Angin Kencang, Petani Watudiran Khawatir Produksi Mete Menurun
Editor: Mahadeva
MAUMERE – Jambu mete merupakan komoditi andalan petani di Desa Watudiran, Kecamatan Waigete, Kabupaten Sikka. Selain mete, kemiri juga merupakan salah satu komoditi pertanian yang diandalkan warga setempat.
“Produksi mete memang tidak menentu. Tahun lalu hasilnya menurun drastis karena terjadi angin kencang. Kemiri juga sama, banyak dahan kemiri yang patah akibat angin kencang,” sebut Wilhelmus Werang, petani warga Desa Watudiran, Senin (20/5/2019).
Wilhelmus menyebut, petani di Desa Watudiran lebih banyak menjual hasil pertaniannya kepada pembeli yang datang ke desa. Harga jual otomatis sedikit lebih rendah, dibandingkan dengan menjual langsung di penampung yang ada di Kota Maumere. “Kami tidak jual sekaligus tetapi bila terkumpul sedikit langsung saja dijual. Tahun lalu hasil mete saya cuma terjual Rp1 juta saja. Akibat angin kencang banyak bunga dan buah mente yang masih muda jatuh ke tanah,” ungkapnya.
Wilhelmus memiliki kebun jambu mete seluas satu hektare, di dekat pantai. Biasanya, saat musim panen di Juni hingga Agustus, dirinya bisa mengantongi uang hingga Rp5 juta. “Kalau tidak ada angin dan hujan saat tanaman mete berbunga, maka produksi mete bisa meningkat. Tapi saat ini sudah mulai musim angin kencang, sehingga petani mente dan kemiri pun merasa cemas,” tuturnya.
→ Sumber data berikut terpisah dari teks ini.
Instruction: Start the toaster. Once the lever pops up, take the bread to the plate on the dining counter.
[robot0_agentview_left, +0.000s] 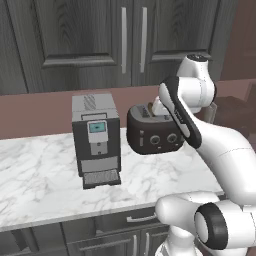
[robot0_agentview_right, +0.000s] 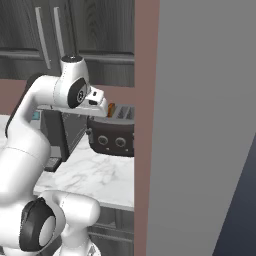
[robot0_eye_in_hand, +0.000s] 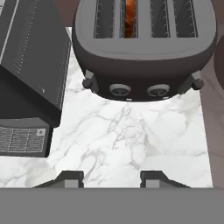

Untuk hasil kemiri, meskipun hanya memiliki belasan pohon, Wilhelmus mengaku bisa mengantongi uang Rp3 juta untuk masa panen. Bahkan uang yang diperoleh bisa lebih banyak, bila tidak ada angin kencang saat kemiri sedang berbuah. “Hasil pennjualan kemiri lebih baik. Harga jualnya berkisar antara Rp25 ribu hingga Rp27 ribu per-kilogram. Kendalanya jarak kebun dengan rumah cukup jauh, sehingga saya kesulitan mengangkutnya,” terangnya.